──────── Task input ────────
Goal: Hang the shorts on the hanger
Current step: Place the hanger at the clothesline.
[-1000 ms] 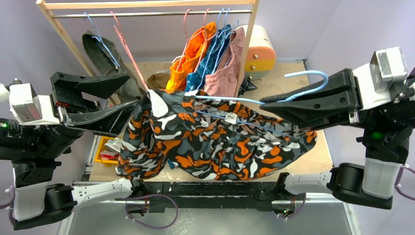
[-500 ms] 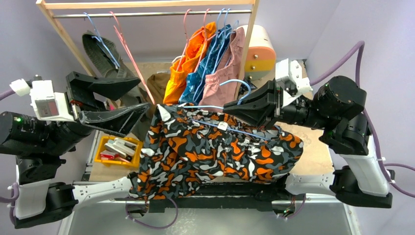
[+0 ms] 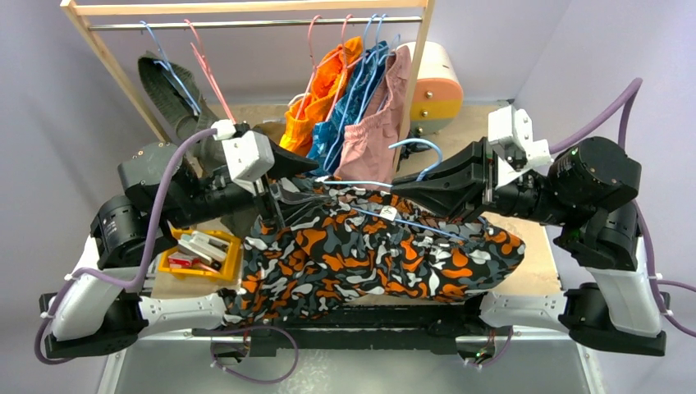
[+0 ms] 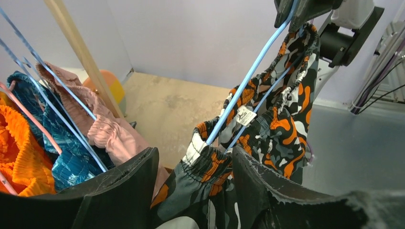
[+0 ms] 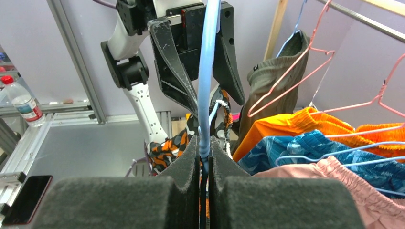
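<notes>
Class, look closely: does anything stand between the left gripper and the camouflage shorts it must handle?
Nothing visible does. The left gripper has its open jaws astride the waistband of the shorts, beside the blue hanger clamped by the right gripper.

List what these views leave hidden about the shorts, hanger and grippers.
Hanger far end: left wrist view, buried in the shorts' waistband.
Left gripper pad contact: left wrist view, fabric fills the gap.
Tag print: too small to read.
Hanger hook: left wrist view, cut off past right gripper.
</notes>
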Available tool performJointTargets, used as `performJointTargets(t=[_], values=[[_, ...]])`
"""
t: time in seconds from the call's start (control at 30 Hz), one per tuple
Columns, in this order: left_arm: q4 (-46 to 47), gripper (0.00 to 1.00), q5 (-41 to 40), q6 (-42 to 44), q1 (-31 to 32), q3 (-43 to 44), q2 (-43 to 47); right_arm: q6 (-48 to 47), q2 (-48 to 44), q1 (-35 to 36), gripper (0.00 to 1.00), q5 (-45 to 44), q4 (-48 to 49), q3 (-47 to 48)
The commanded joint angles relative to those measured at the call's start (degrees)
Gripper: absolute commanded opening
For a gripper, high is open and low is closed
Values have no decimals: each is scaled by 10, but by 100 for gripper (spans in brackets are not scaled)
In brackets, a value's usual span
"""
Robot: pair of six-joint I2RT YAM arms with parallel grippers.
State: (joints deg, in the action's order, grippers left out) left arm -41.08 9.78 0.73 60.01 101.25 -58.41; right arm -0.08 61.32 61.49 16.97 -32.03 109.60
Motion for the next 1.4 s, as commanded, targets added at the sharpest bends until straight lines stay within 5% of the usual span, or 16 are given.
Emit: performJointTargets(t=[0.0,0.17,0.43,0.57,0.63,0.73,0.83,1.07,1.37], values=[[-8,56,12,35,-1,14,11,-1,-7,2,0,-6,37,-1],[-8,48,15,41,-1,11,9,1,-6,1,0,0,40,-6],[29,14,54,27,-1,-1,-4,4,-5,1,0,6,60,-21],[57,9,69,16,-1,-11,-9,5,-4,1,0,5,62,-26],[55,14,64,16,-1,-6,-8,5,-3,1,0,1,57,-23],[56,46,45,13,-1,5,4,5,-6,1,0,-8,46,-20],[83,58,34,3,-1,10,19,8,-9,1,0,-12,38,-23],[130,61,30,-16,-1,2,19,9,1,1,0,-45,6,2],[267,61,-196,-27,-1,-130,148,-10,-4,1,0,-234,-124,141]])
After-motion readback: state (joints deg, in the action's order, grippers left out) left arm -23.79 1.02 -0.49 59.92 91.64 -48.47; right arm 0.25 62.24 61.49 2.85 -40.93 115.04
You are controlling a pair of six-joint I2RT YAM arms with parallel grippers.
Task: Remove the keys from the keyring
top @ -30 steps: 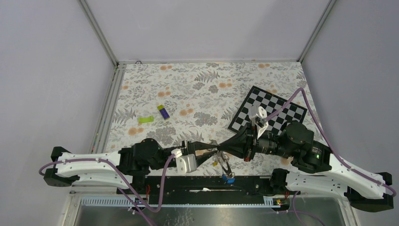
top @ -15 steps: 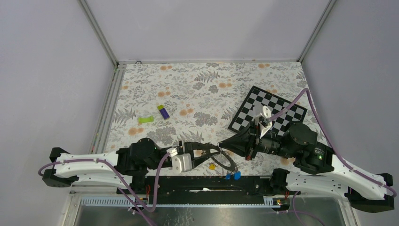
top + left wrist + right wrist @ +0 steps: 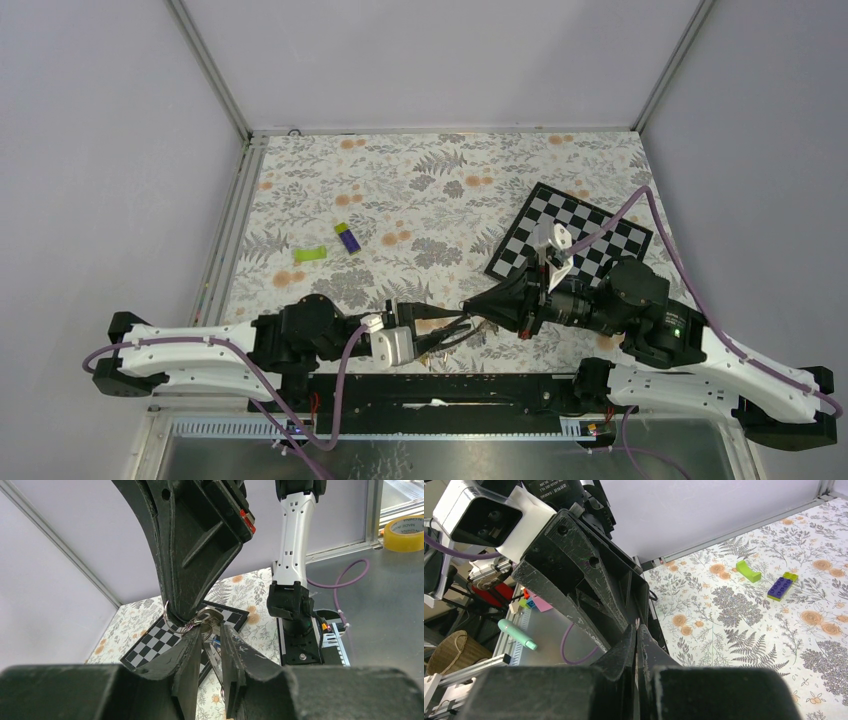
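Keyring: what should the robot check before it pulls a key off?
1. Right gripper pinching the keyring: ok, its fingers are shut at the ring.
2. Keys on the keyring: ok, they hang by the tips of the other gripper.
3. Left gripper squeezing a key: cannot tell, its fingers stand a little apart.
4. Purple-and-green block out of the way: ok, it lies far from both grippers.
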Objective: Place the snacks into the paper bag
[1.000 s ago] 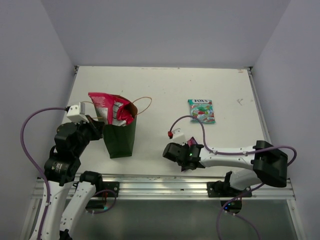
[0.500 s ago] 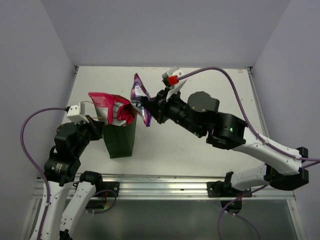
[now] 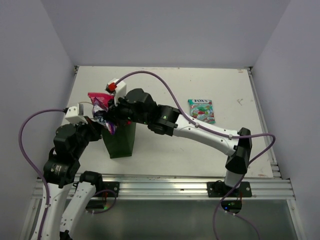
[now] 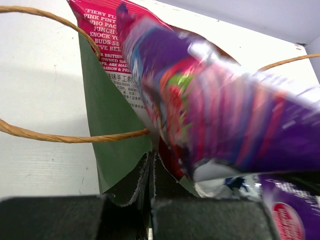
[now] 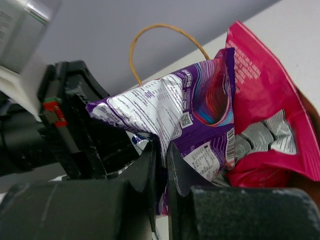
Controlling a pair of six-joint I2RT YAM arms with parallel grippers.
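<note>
Okay, purple packet [image 5: 175, 112] is pinched at its lower edge by the right gripper [image 5: 161, 150], jaws pressed tight on the foil. The packet sits just past the fingertips, over the mouth of the paper bag [image 3: 121, 142], and by my judgement is not yet inside. Large red packet [image 5: 260, 95] stands in the bag right beyond it, poking above the rim. Left gripper [image 4: 150, 200] is clamped on the bag's green rim, fingers together on the paper, bag directly ahead of it. Teal packet [image 3: 201, 110] lies flat, well behind the right gripper.

Risks: the red packet crowds the mouth, so the purple one could catch on it or the rim and slide outside on release. Pushing down could rip the rim at the left grip or tip the bag.

Table [image 3: 165, 82] is white and matte, with plain pale walls on three sides.
</note>
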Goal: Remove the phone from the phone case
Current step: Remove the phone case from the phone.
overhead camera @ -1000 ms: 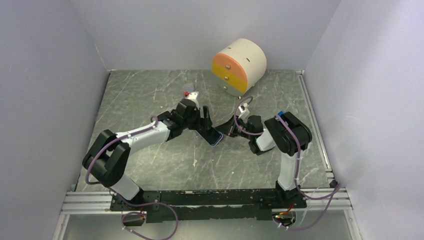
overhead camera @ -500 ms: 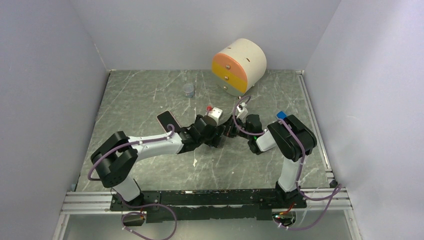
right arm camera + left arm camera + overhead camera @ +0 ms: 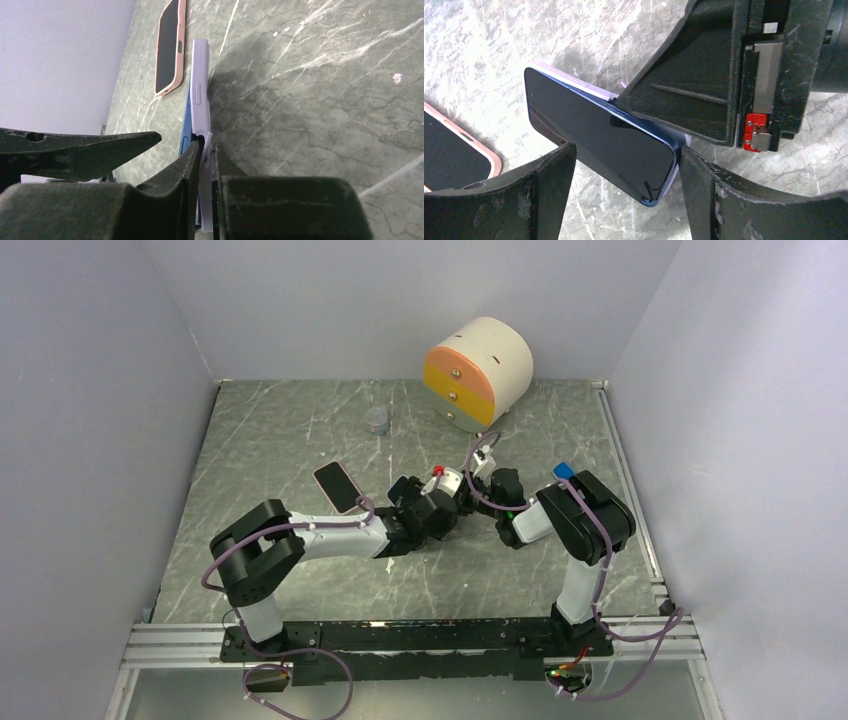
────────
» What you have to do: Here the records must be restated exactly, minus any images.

» Output of the task:
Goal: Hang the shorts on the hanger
Current step: Place the hanger at the clothesline.
[-1000 ms] 
[-500 ms] 
[+0 ms] 
[+0 ms] 
[+0 ms] 
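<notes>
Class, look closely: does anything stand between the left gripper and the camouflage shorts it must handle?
Nothing visible does. The left gripper has its open jaws astride the waistband of the shorts, beside the blue hanger clamped by the right gripper.

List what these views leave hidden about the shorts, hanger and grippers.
Hanger far end: left wrist view, buried in the shorts' waistband.
Left gripper pad contact: left wrist view, fabric fills the gap.
Tag print: too small to read.
Hanger hook: left wrist view, cut off past right gripper.
</notes>
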Available tool performJointTargets, used as `performJointTargets(t=[_], values=[[_, ...]])`
"""
t: time in seconds from the call's start (control at 30 Hz), one per tuple
Columns, in this order: left_arm: q4 (-46 to 47), gripper (0.00 to 1.00), q5 (-41 to 40), q6 (-42 to 44), q1 (-31 to 32), q3 (-43 to 44), q2 (-43 to 47); right_arm: q6 (-48 to 47), q2 (-48 to 44), q1 (-35 to 36), gripper (0.00 to 1.00), q5 (-45 to 44), q4 (-48 to 49), q3 (-47 to 48)
The commanded joint angles relative to those measured at the call's start (degrees)
Gripper: absolute commanded opening
For a gripper, high is open and low is closed
Values have no decimals: each is scaled by 10, but by 100 for gripper (spans in brackets are not scaled)
In brackets, a value's usual span
"""
Robot: pair of six-joint I2RT YAM arms with parallel grippers.
State: (joints deg, in the action's order, grippers left out) left arm -41.08 9.78 0.73 60.01 101.25 -58.41; right arm -0.08 61.32 61.49 16.97 -32.03 109.60
Motion for the next 1.4 s, as commanded, targets added at the sharpest bends until straight lines stay within 5% of the usual span, or 16 are given.
Emit: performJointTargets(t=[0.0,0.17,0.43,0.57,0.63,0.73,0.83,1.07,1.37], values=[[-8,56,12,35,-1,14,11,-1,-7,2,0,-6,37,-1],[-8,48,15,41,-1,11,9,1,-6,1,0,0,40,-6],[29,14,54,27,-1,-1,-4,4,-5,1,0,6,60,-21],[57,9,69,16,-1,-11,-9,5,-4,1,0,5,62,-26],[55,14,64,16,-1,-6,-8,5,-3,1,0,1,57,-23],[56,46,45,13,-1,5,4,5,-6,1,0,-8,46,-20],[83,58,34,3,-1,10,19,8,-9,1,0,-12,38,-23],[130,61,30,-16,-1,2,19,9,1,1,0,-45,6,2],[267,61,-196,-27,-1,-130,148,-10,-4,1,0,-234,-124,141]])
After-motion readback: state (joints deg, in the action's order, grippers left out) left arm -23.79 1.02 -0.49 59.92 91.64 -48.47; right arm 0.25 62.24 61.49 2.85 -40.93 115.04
You are controlling a pair of six-joint I2RT YAM arms with parallel grippers.
Task: Remove the keys from the keyring
top @ -30 steps: 
top @ -15 steps: 
top + left wrist + right wrist @ +0 steps: 
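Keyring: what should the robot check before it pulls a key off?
1. Right gripper pinching the keyring: ok, its fingers are shut at the ring.
2. Keys on the keyring: ok, they hang by the tips of the other gripper.
3. Left gripper squeezing a key: cannot tell, its fingers stand a little apart.
4. Purple-and-green block out of the way: ok, it lies far from both grippers.
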Objective: Place the snacks into the paper bag
[1.000 s ago] 
[0.500 s ago] 
[now] 
[now] 
[now] 
Controlling a pair of six-joint I2RT YAM arms with parallel grippers.
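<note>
Okay, purple packet [image 5: 175, 112] is pinched at its lower edge by the right gripper [image 5: 161, 150], jaws pressed tight on the foil. The packet sits just past the fingertips, over the mouth of the paper bag [image 3: 121, 142], and by my judgement is not yet inside. Large red packet [image 5: 260, 95] stands in the bag right beyond it, poking above the rim. Left gripper [image 4: 150, 200] is clamped on the bag's green rim, fingers together on the paper, bag directly ahead of it. Teal packet [image 3: 201, 110] lies flat, well behind the right gripper.

Risks: the red packet crowds the mouth, so the purple one could catch on it or the rim and slide outside on release. Pushing down could rip the rim at the left grip or tip the bag.

Table [image 3: 165, 82] is white and matte, with plain pale walls on three sides.
</note>
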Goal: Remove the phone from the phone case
Current step: Remove the phone case from the phone.
overhead camera @ -1000 ms: 
overhead camera @ -500 ms: 
right arm camera + left arm camera + overhead camera @ +0 ms: 

The answer was given in full.